Sonra yıllar geçti...
Önce erkekleri bu hayattan ayrıldı... Sonra kadınları birer birer gitti...
Sonunda bir tek kurucu annesi kaldı sokağın...
*
En sonunda da karantina günleri geldi ve sokaklarına, bu hüzünlü ama güzel yalnızlık çöktü...
Sisam Adası’ndan gelen rüzgârların döktüğü zakkum çiçekleri, sokağın kurucu sakinlerinin hatırasının üzerine işte böyle zarifçe serpildiler...
*
Türkiye’de bugün bütün sokaklar böyle...
Sessiz, yalnız ve hüzünlü...
Ama ülkemizin dört bir tarafında bahar çiçekleri bütün sokaklarımıza böyle serpildi...
*
Ege’ye açılan bu küçücük Türkiye sokağından hepinize çok güzel, çok mutlu, barış içinde, kardeşçe bir bayram diliyorum...
Yalnız sokakların bütün çiçekleri hepimizin olsun...
*
Ben bu fotoğrafa bakıp bu sabah çok sevdiğim bir Sicilya şarkısını dinleyeceğim.
Roberto Alagna’dan “Malena”...
EN GÜZEL ERKEK 60 YILDIR SORULAN SORUYU CEVAPLADI
YILLARDIR merak ettiğim bir sorunun cevabını dün Fransa’da yayınlanan Closer dergisinden öğrendim...
İzmir’deki lise yıllarımın sonundan itibaren hep şunu merak ettim...
Brigitte Bardot ile Alain Delon arasında hiç aşk ilişkisi olmuş mudur?
Tabii delikanlı dilimle soruyu şöyle soruyordum:
Yatmışlar mıdır?
*
Düşünsenize biri “Ve Tanrı Kadını Yarattı” filminin şahane kadını...
Öteki deseniz...
Filmi olmasa bile “Ve Tanrı erkeği yaratmış” yani...
İkisi de dönemlerinin güzellik sembolü...
*
Alain Delon bu sorumun cevabını geçen çarşamba günü Nice Matin gazetesine verdiği bir mülakatta açıkladı:
“Onu ilk gördüğümde nefesim kesilmişti” dedikten sonra devam etti:
“Aramızda hiçbir ilişki olmadan çok büyük bir aşk yaşadık. Ve bu gerçek aşktı...”
*
Yıllar boyu büyük ve sarsılmaz bir arkadaşlık yaşamışlar...

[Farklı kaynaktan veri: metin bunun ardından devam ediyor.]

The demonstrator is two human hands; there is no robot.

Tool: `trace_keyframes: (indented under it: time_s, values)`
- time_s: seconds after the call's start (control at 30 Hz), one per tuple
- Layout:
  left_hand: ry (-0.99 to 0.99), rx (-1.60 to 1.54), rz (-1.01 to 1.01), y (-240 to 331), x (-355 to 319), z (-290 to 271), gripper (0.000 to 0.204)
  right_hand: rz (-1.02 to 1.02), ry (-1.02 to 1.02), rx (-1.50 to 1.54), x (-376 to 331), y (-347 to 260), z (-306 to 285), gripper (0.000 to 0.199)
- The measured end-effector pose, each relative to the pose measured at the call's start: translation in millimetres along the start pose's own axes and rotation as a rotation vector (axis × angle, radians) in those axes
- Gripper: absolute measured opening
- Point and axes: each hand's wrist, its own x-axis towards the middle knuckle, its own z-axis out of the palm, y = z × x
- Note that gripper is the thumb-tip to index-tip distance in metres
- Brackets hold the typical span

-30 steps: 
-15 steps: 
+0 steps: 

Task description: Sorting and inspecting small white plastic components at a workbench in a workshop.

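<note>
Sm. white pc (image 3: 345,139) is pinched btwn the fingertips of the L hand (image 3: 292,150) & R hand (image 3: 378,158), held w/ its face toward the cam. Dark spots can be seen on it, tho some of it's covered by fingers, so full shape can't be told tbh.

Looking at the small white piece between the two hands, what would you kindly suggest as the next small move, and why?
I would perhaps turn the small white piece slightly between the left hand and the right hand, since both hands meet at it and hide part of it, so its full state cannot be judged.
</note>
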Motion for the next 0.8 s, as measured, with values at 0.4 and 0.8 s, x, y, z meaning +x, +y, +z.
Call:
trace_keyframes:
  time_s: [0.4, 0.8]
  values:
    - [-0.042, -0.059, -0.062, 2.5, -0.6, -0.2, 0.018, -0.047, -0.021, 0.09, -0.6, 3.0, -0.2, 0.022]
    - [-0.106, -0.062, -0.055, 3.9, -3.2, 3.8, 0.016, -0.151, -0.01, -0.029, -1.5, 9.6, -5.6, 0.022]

Ama hiçbir ilişki olmamış.
*
Bu arada bugüne kadar bilmediğim, daha doğrusu atladığım bir mektubu öğrendim.
Brigitte Bardot, 2015 yılında Alain Delon’un 80 yaşına girdiği gün ona öyle bir aşk mektubu yazmış ki...
Voaaaavvv dedim...
EN GÜZEL KADIN HİÇ SEVİŞMEDİĞİ ERKEĞE BU MEKTUBU YAZAR MI
BRIGITTE Bardot’nun bizzat yazdığı mektup şöyle:
“Sen, birlikte paylaştığımız şu yüzyılda, Fransa’nın yarattığı başyapıtsın. Sen, seni hem ulaşılmaz hem çok yakın kılan, hem en sıcak hem en soğuk kılan, en iyiyi ve en kötüyü temsil eden, şu iki başlı kartal, Yin ve Yang’sın...
Bedeninde aynı anda hem güzelliği, hem yürekliliği, elegansı ve gücü taşıyorsun. Bu da seni kimsenin ulaşamayacağı, yanına bile yaklaşamayacağı uluslararası bir star yapıyor.
Saygı ve hayranlığı hak ediyorsun. Ama aynı zamanda seninle ilk günden beri paylaştığımız aşkı, tutkuyu ve suç ortaklığını hak ediyorsun...”
Voaaavvvvvvv....
Behçet Necatigil ne kadar haklıymış:
“Çünkü asıl şiirler bekler bazı yaşları...”
ÜÇ YENİ BAYRAM ŞARKISI...
RİTİM: Shaggy, Sting, Angel (Hot Shot 2020)
TÜRKÜ: Gripin, “Ebruli”
BAYRAM HAVASI: Sezen Aksu, “Kaybedenler”
EĞER SEYRETMEDİYSENİZ BAYRAM İÇİN 4 TAVSİYE
1)GOOD WIFE
Çünkü: Yapımcıları “Blade Runner” ve “Gladyatör” filmlerinin yönetmeni Ridley Scott ile “Top Gun” ve “True Romance” filmlerinin yönetmeni Tony Scott...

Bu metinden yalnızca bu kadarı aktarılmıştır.